Just as we want to usher in a new regulatory framework to seize the opportunities of business data services, we want to facilitate the use of new technologies to improve the quality of life for Americans with disabilities.
For the past 50 years, people who are deaf, hard of hearing, speech disabled and deaf-blind have been using TTYs to communicate by text over the phone. But TTY technology was developed for use on the legacy public switched telephone network. Consumer and industry stakeholders agree that this technology is not only outdated and slow, it also doesn’t work well in the IP environment.
The good news is there is a far better alternative: real-time text (RTT). This technology allows text to be sent immediately as it is being created. It is unlike SMS or other text messaging services in that it does not require a party to a call to first complete a message and press “send” before the message is transmitted to its recipient. Because it allows text to be immediately conveyed as it is being composed, RTT is the only type of text communication that allows a natural flow of conversation akin to voice telephone calls, enabling call recipients to see what the sender is thinking as his or her thoughts are sent by text.
Real-time text is designed for today’s IP networks, and it is considered to be superior to TTY technology with respect to its speed, latency, reliability, features, and ease of use.

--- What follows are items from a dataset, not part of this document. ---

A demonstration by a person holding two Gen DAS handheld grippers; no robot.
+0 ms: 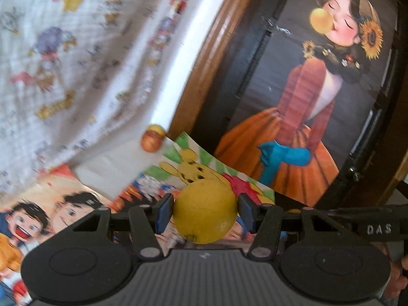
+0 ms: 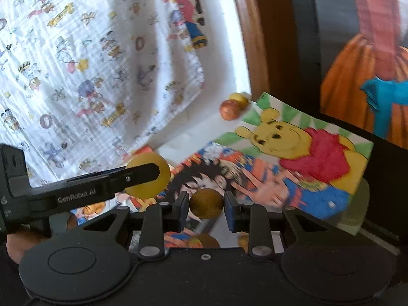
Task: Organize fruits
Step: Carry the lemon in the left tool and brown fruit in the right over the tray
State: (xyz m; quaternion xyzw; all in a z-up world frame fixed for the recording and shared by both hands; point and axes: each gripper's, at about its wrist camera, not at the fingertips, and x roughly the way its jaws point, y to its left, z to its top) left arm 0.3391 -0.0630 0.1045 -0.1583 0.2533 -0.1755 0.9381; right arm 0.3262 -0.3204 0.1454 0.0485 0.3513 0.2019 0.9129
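Observation:
A yellow lemon (image 1: 205, 210) sits between the blue pads of my left gripper (image 1: 204, 213), which is shut on it above the cartoon prints. In the right wrist view the same lemon (image 2: 163, 178) shows at the left behind a black finger (image 2: 140, 173) of that gripper. My right gripper (image 2: 207, 207) is shut on a small round brown fruit (image 2: 206, 203). Far off, by the white cloth, lie a small orange-red fruit (image 2: 229, 110) and a yellow one (image 2: 240, 99); the left wrist view shows them too, the orange-red fruit (image 1: 151, 142) and the yellow fruit (image 1: 157, 129).
Cartoon prints cover the surface, among them a yellow-bear drawing (image 2: 306, 148). A patterned white cloth (image 2: 89, 63) hangs at the left. A dark-framed picture of a girl in an orange skirt (image 1: 293, 140) stands at the right against a wooden post (image 1: 204, 63). Blurred fruit (image 2: 201, 241) lies below my right gripper.

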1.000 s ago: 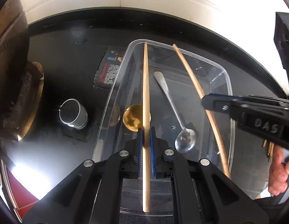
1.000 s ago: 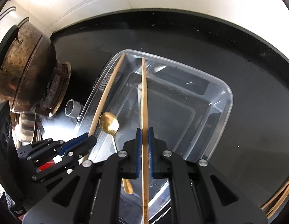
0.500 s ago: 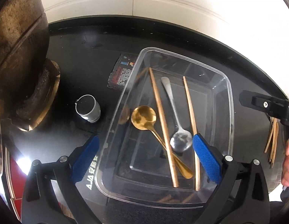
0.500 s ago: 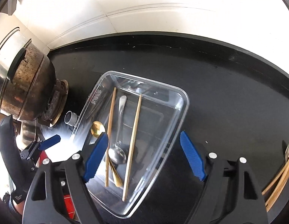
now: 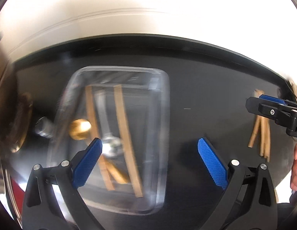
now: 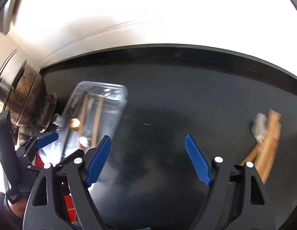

RTT can also be built right into off-the-shelf devices, such as smartphones, tablets, and computers that already have the ability to send, receive and display text – unlike TTYs, which are specialized assistive devices that have to be attached to phones via a coupler.
Current FCC rules require service providers and equipment manufacturers to support TTY technology, but not the superior real-time text. That doesn’t make any sense. That’s why I’ve circulated a Notice of Proposed Rulemaking to replace our rules requiring TTY support with rules defining the obligations of these entities to support real-time text over IP-based wireless services. Again, this is just the start of a proceeding, and we are seeking answers to a lot of questions. But if we eventually adopt rules, we can make sure that millions of Americans with disabilities who rely on text to communicate have accessible and effective telephone access as communications technologies make the transition from circuit-switched to IP-based technologies.